“Motret apa sih Oom, kok sampe jongkok lama?” tanya Oma S yang sedang momong cucu sambil menyuapi si nona keci yang duduk dalam kereta. Sepulang dari mengembalikan troli lipat pengangkut galon Aqua, milik warung tetangga, saya memang tergoda oleh bunga liar berkelir ungu di pinggir got yang ditumbuhi perdu liar, di sebelah sebuah rumah kosong tak terawat.
Ihwal bunga di tepi jalan, beberapa kali saya memang memotretnya lalu saya jadikan posting sehingga mengundang pertanyaan apakah saya penggemar berat Koes Plus, karena bunga di tepi jalan identik dengan anak-anak Koeswoyo.
Saya bilang suka, itupun tak semua lagu, tetapi untuk “Bunga di Tepi Jalan” saya sejak bocah menyukainya.
Jadi saya bukan seperti seorang fanatikus Koes Plus, yang kata beberapa teman, ketika ditawari kaset di lapak loak Jatinegara, Jaktim, menolak, “Nggak mungkin ada kumpulan the best! Semua lagu Koes Plus itu best.”

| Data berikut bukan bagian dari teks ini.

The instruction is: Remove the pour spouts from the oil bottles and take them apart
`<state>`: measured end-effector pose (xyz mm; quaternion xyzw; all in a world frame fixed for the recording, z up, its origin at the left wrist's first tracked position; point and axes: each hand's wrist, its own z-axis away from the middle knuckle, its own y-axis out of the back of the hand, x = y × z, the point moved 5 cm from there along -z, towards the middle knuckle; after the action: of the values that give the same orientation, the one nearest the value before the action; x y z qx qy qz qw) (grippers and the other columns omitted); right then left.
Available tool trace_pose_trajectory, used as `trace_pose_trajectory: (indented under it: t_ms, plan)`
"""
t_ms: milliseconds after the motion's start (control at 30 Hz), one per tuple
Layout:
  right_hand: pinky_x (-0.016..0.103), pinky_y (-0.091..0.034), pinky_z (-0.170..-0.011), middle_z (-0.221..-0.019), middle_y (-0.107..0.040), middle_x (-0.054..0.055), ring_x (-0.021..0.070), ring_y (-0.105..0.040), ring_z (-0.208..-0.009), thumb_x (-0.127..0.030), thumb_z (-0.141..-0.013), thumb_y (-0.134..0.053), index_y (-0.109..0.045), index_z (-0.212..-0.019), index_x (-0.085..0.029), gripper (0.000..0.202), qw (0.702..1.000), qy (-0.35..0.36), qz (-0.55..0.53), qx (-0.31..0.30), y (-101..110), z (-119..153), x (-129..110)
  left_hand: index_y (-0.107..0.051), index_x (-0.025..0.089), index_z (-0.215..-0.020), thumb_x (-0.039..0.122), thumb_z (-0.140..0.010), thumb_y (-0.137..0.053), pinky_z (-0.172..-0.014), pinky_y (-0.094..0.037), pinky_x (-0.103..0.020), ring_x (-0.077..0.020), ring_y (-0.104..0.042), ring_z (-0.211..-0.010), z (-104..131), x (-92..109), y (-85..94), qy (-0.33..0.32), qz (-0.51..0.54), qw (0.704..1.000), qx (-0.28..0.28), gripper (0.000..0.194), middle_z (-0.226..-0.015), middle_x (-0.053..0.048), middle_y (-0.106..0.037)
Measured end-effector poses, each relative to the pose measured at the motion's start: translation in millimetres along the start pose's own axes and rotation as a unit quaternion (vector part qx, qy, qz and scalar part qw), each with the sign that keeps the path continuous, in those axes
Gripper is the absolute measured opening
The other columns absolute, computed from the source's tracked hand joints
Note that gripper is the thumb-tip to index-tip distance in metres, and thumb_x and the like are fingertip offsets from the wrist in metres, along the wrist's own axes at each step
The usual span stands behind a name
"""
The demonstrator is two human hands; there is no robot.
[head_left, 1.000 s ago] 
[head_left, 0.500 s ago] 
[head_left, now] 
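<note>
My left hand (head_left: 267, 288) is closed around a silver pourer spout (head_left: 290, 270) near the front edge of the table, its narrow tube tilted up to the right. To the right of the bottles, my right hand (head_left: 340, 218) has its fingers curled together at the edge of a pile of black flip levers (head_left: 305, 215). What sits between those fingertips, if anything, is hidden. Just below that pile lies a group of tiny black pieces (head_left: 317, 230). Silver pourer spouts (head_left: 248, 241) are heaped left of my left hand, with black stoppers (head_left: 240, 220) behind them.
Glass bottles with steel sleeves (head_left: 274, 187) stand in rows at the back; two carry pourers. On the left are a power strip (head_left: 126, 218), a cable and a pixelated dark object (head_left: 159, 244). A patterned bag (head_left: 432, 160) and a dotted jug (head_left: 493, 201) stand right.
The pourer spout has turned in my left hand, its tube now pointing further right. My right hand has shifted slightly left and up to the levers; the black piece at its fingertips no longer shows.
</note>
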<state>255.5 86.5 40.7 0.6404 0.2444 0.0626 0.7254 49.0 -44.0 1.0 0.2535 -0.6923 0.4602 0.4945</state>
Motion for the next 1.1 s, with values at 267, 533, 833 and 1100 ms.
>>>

Seperti pernah saya ceritakan, saya baru paham maksud lagu “Bunga di Tepi Jalan” setelah membaca autobiografi Yon Koeswoyo. Kembang termaksud adalah tamsil untuk seorang cewek groupie yang tak mau pulang dari rumah Yon yang masih lajang, sehingga akhirnya Yon harus menikahi cewek itu, meninggalkan Susy Nander, drumer Dara Puspita (¬ Obituarium).
Lalu bunga yang saya foto itu apa namanya? Saya berterima kasih kepada teknologi digital, menurut aplikasi PictureThis itu adalah Ruellia simplex. Oh, ini yang namanya kencana ungu alias bunga petunia. Kencana berarti emas.
Bunga liar di tengah permukiman sering kali menarik untuk saya jepret. Kemudian saya mencari tahu informasinya. Lalu? Setelah itu lupa. Mungkin faktor U. Sulit mengingat hal baru, kecuali nama vegetasi saya kenal sejak saya bocah.
2 Comments
Menarik, kisah sebenarnya tentang lagu Bunga di Tepi Jalan yang beberapa kali dibagikan Paman.
Cewek groupie, masih adakah di zaman now?
Wah gak tahu saya.
Kalo tahun 90-an saya masih dengar ada, tanpa sebuah groupie. Teman yg wartawan musik bilang, si anu dari band anu kalo di hotel selagi tur ada cewek nyusul tidur.